Fehlendes Sicherheitsbewusstsein bei Jugendlichen im Internet
Viren, Dialer und Spam sind für Jugendliche keine Fremdwörter. Trotzdem herrscht beim Thema Sicherheit im Internet Sorglosigkeit und Ignoranz. Das belegt eine Studie, die vom Bundesamt für Sicherheit in der Informationstechnik (BSI) in Auftrag gegeben und heute in Bonn präsentiert wurde.
Obwohl die Hälfte der Zwölf- bis 18-Jährigen das Thema Sicherheit im Internet als wichtig einschätzt, weiß jeder dritte Jugendliche nichts über die Gefahren im Internet. Dabei ist der Unterschied zwischen Mädchen und Jungen gravierend: Während sich jedes zweite Mädchen nicht auskennt, ist es bei den Jungen nur jeder Vierte.
Die Hälfte aller Jugendlichen ist mindestens einmal pro Woche online: Die Möglichkeit über E-Mail und Chat zu kommunizieren und sich Multimedia-Inhalte herunterzuladen wird am häufigsten genutzt. Gerade dabei drohen jedoch die meisten Sicherheitsrisiken. Aufgrund der häufigeren Internetnutzung sind Jungen für die Sicherheit deutlich stärker sensibilisiert als Mädchen. Trotzdem delegieren auch sie die Verantwortung gern an ihre Väter.

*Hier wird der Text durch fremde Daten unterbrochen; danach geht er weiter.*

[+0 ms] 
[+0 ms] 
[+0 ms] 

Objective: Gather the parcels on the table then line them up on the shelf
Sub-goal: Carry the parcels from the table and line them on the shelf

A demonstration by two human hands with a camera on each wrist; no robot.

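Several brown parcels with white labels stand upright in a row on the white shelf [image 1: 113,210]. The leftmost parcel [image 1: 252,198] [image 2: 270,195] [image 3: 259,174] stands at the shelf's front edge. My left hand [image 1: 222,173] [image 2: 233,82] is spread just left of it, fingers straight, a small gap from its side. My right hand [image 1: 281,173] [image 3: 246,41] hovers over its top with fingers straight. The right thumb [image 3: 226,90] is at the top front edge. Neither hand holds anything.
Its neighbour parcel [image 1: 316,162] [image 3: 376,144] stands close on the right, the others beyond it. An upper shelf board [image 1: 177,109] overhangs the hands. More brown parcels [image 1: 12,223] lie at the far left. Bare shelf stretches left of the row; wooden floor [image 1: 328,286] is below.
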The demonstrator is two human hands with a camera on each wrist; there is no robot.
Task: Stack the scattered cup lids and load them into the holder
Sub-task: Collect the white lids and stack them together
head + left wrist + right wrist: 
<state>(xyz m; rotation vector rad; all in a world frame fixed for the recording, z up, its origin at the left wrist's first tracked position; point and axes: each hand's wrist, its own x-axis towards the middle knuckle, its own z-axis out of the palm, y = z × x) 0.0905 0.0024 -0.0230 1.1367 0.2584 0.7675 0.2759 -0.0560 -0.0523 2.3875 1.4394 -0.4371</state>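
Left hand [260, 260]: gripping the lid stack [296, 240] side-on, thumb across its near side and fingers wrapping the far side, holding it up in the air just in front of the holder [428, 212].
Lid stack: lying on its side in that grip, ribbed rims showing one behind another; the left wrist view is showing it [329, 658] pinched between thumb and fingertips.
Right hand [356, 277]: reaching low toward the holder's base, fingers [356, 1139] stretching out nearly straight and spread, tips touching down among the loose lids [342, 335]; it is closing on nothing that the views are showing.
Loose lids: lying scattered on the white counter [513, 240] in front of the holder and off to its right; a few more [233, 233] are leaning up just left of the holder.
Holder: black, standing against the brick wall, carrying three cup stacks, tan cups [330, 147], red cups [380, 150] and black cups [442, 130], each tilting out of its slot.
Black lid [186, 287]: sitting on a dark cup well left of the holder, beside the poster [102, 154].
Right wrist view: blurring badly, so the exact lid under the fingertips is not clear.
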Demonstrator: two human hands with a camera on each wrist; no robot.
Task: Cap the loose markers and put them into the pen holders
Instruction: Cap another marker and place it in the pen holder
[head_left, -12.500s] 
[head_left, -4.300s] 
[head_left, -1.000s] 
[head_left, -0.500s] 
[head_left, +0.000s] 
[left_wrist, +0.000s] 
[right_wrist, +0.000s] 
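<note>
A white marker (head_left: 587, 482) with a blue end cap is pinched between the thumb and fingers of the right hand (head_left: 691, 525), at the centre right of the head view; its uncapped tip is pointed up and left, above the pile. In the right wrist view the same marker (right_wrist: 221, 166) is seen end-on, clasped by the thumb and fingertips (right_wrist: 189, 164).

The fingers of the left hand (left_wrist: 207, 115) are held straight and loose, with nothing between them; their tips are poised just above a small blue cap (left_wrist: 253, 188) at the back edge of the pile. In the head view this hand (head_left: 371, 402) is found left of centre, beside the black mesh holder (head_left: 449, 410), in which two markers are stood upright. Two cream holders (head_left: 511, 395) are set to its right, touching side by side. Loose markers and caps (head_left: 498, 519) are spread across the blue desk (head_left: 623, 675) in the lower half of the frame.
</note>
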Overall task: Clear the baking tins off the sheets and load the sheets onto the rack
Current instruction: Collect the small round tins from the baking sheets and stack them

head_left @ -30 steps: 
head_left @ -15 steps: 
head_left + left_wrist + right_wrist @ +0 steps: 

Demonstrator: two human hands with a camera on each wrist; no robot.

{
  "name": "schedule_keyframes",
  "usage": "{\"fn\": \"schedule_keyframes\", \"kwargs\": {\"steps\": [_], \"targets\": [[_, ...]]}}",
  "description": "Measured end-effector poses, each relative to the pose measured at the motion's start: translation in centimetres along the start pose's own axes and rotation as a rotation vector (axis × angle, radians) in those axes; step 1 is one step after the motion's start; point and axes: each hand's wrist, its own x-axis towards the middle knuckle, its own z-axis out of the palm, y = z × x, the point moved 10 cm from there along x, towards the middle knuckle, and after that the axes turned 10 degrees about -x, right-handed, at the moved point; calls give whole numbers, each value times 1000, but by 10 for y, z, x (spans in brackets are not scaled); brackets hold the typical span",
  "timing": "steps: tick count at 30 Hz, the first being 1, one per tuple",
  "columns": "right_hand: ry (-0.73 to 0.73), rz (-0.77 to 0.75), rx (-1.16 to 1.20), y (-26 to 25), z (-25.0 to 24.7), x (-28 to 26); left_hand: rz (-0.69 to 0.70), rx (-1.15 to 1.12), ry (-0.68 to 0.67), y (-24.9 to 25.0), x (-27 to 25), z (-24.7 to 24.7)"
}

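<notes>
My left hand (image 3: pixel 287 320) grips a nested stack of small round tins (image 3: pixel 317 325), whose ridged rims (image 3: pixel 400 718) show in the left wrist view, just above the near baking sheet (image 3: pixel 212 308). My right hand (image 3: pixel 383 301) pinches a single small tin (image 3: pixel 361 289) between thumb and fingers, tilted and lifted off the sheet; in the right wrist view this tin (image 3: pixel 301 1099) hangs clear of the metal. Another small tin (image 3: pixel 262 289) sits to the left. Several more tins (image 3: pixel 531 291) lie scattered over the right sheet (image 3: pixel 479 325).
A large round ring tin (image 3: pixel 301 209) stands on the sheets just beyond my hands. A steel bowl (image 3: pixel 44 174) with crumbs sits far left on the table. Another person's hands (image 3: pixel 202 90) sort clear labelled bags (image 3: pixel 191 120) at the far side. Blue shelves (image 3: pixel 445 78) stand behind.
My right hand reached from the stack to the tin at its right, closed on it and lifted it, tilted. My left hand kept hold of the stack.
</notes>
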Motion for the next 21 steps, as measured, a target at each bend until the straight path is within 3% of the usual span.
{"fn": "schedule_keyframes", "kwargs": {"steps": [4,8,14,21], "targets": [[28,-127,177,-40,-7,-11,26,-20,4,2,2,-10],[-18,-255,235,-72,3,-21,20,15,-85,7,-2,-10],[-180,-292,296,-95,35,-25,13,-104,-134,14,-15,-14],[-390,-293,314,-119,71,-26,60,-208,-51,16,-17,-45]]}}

Ebenfalls ein interessantes Thema bei der Internetnutzung sei laut BSI die Verletzung des Urheberrechts durch Downloads und Kopien. Vielen Jugendliche fehle jegliches Unrechtsbewusstsein, wenn sie durch Dateitausch die Gewinne milliardenschwerer Musik- und Hollywood-Konzerne schmälern.